(SUPPLIED DATA):
- - -

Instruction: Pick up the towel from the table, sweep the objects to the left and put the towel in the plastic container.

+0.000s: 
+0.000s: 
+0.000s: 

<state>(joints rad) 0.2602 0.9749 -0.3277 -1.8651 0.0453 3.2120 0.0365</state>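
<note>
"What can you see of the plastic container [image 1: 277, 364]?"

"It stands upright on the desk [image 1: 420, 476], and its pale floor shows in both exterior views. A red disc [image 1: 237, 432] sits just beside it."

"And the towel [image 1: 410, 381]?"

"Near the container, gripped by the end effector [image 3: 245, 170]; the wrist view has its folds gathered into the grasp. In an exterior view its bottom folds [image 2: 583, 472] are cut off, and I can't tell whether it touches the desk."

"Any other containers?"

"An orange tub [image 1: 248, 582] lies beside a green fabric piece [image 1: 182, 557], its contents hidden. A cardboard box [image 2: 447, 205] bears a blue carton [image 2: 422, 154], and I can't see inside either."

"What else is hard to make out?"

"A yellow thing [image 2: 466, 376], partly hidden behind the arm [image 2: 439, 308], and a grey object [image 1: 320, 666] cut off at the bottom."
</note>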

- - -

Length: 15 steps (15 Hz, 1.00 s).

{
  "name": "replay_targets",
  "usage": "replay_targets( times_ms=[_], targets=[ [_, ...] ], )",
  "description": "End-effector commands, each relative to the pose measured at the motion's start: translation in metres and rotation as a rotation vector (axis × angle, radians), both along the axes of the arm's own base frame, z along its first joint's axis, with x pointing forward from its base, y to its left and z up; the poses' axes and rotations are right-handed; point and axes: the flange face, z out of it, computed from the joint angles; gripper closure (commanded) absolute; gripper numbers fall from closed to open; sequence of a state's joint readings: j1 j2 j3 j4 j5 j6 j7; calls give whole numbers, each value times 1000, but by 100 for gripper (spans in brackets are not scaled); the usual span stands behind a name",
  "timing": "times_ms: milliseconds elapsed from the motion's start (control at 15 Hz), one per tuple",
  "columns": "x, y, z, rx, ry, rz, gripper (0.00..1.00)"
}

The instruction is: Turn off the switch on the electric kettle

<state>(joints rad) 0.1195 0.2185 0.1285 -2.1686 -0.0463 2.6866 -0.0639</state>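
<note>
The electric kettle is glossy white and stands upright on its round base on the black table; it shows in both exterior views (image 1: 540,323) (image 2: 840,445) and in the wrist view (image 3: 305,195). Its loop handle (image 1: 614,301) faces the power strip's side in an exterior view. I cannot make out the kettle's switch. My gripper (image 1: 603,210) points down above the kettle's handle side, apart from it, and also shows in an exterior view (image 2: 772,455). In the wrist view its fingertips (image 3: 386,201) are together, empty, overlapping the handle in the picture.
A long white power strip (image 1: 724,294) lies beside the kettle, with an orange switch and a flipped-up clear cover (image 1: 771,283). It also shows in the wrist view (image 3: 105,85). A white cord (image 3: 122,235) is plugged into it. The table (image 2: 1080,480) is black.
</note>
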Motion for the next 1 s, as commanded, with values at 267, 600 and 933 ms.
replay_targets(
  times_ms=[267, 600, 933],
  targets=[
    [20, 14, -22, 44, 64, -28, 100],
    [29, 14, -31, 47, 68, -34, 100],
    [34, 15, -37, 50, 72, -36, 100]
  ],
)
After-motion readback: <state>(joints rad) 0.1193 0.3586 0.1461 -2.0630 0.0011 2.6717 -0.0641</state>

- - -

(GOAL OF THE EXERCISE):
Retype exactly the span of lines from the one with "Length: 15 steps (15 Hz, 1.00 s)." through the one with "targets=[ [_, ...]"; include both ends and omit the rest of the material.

(RESPONSE BOX):
Length: 15 steps (15 Hz, 1.00 s).

{
  "name": "replay_targets",
  "usage": "replay_targets( times_ms=[_], targets=[ [_, ...] ], )",

For this exercise, nothing further remains.